À ce moment, il se passa quelque chose d’insolite qui interrompit mes réflexions. Le comte et duc d’Olivares conclut son bref récit, et les yeux ordinairement impassibles du monarque, qui avaient pris maintenant une expression de curiosité, restèrent fixés sur le capitaine tandis qu’il faisait un léger signe d’approbation de la tête. Et alors, portant lentement la main à son auguste poitrine, Philippe IV décrocha la chaîne d’or qui y brillait et la remit au comte et duc. Le favori la soupesa, avec un sourire pensif ; puis, à la stupéfaction générale, il marcha vers nous.

— Il plaît à Sa Majesté que vous ayez cette chaîne, dit-il.

Il avait parlé sur ce ton rude et arrogant qui était le sien, plantant sur lui, comme des pointes de flèche, son regard noir et dur, le sourire encore visible sous la féroce moustache.

— De l’or des Indes, ajouta le favori avec une ironie manifeste.

Alatriste avait pâli. Il était immobile comme une statue de pierre et regardait le comte et duc comme s’il n’entendait pas ses paroles. Olivares continuait de montrer la chaîne dans la paume de sa main.

— Vous n’allez pas me tenir ainsi toute la soirée, s’impatienta-t-il.

Le capitaine parut enfin se réveiller. Retrouvant sa sérénité et sa contenance, il prit le bijou et, tout en murmurant quelques mots de remerciement inintelligibles, il regarda de nouveau le roi. Le monarque continuait de l’observer avec la même curiosité, tandis qu’Olivares revenait près de lui, que Guadalmedina souriait au milieu des courtisans sidérés, et que le cortège s’apprêtait à poursuivre son chemin. Alors le capitaine Alatriste courba la tête avec respect, le roi fit de nouveau un signe d’approbation, presque imperceptible, et tous reprirent leur marche.

Je promenai autour de moi un regard de défi, fier de mon maître, et je vis les visages curieux qui contemplaient le capitaine avec étonnement, en se demandant qui diable était l’heureux homme à qui le comte et duc en personne remettait un présent du roi. Don Francisco de Quevedo riait tout bas, enchanté de l’aventure, jouant des castagnettes avec ses doigts, et il parlait d’aller sans plus attendre nous rafraîchir le gosier et la glotte à l’auberge de Becerra, où il était impatient de coucher sur le papier certains vers qui lui étaient justement venus, vive Dieu, ici même.

Si jamais je ne crains de perdre ce que j’ai, ni ne désire avoir ce que je n’eus jamais, dame Fortune en moi fera peu de ravages, qu’elle me favorise ou me désavantage… récita-t-il en notre honneur, heureux comme chaque fois qu’il rencontrait une bonne rime, une bonne bagarre ou un bon pichet de vin.

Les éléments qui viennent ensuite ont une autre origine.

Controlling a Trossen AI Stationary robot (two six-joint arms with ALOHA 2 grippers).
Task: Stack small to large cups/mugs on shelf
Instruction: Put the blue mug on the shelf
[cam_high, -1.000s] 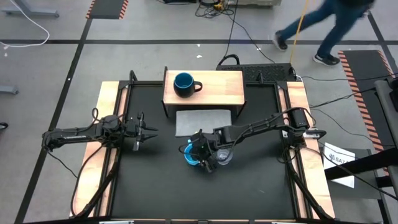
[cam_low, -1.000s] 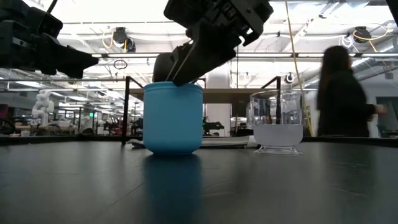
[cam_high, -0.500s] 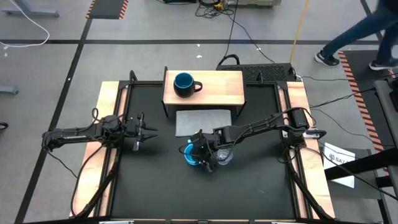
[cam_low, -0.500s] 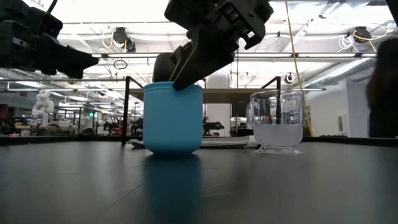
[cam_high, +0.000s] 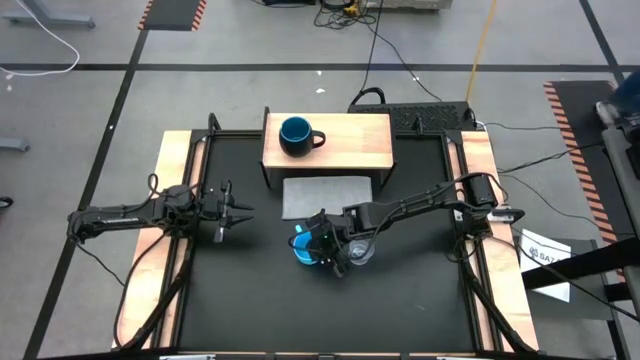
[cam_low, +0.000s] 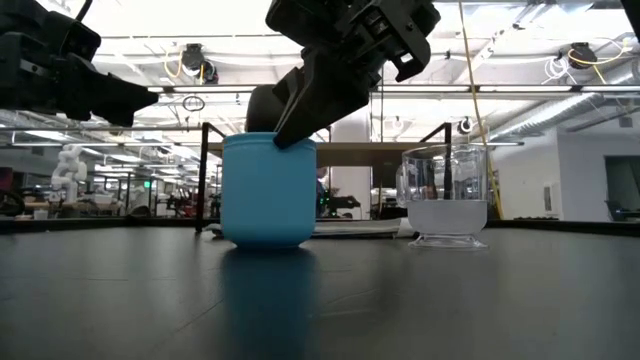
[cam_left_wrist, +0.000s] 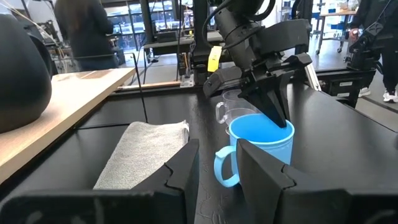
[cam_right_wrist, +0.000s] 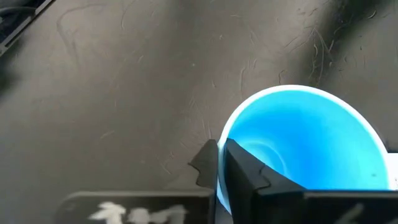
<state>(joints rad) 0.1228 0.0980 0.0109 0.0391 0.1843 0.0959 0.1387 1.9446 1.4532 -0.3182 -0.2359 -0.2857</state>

Pour toi seul, Alatriste, vis tant que tu pourras, car ainsi pour toi seul, si tu meurs, tu mourras.

Quant au capitaine, il demeurait immobile à sa place, dans la foule, le chapeau encore à la main, regardant le cortège s’éloigner dans les jardins de l’Alcazar. Et, surpris, je vis son visage s’assombrir, comme si ce qui venait de lui arriver l’attachait soudain, symboliquement, plus qu’il ne l’eût lui-même souhaité. L’homme est d’autant plus libre qu’il ne doit rien ; et dans la nature de mon maître, capable de tuer pour un doublon ou un mot, il y avait des choses jamais écrites, jamais dites, qui liaient autant qu’une amitié, une discipline ou un serment. Et, tandis qu’à côté de moi don Francisco de Quevedo continuait d’improviser les vers de son nouveau sonnet, je sus, ou j’eus l’intuition, que cette chaîne du roi pesait autant au capitaine Alatriste que si elle eût été de fer.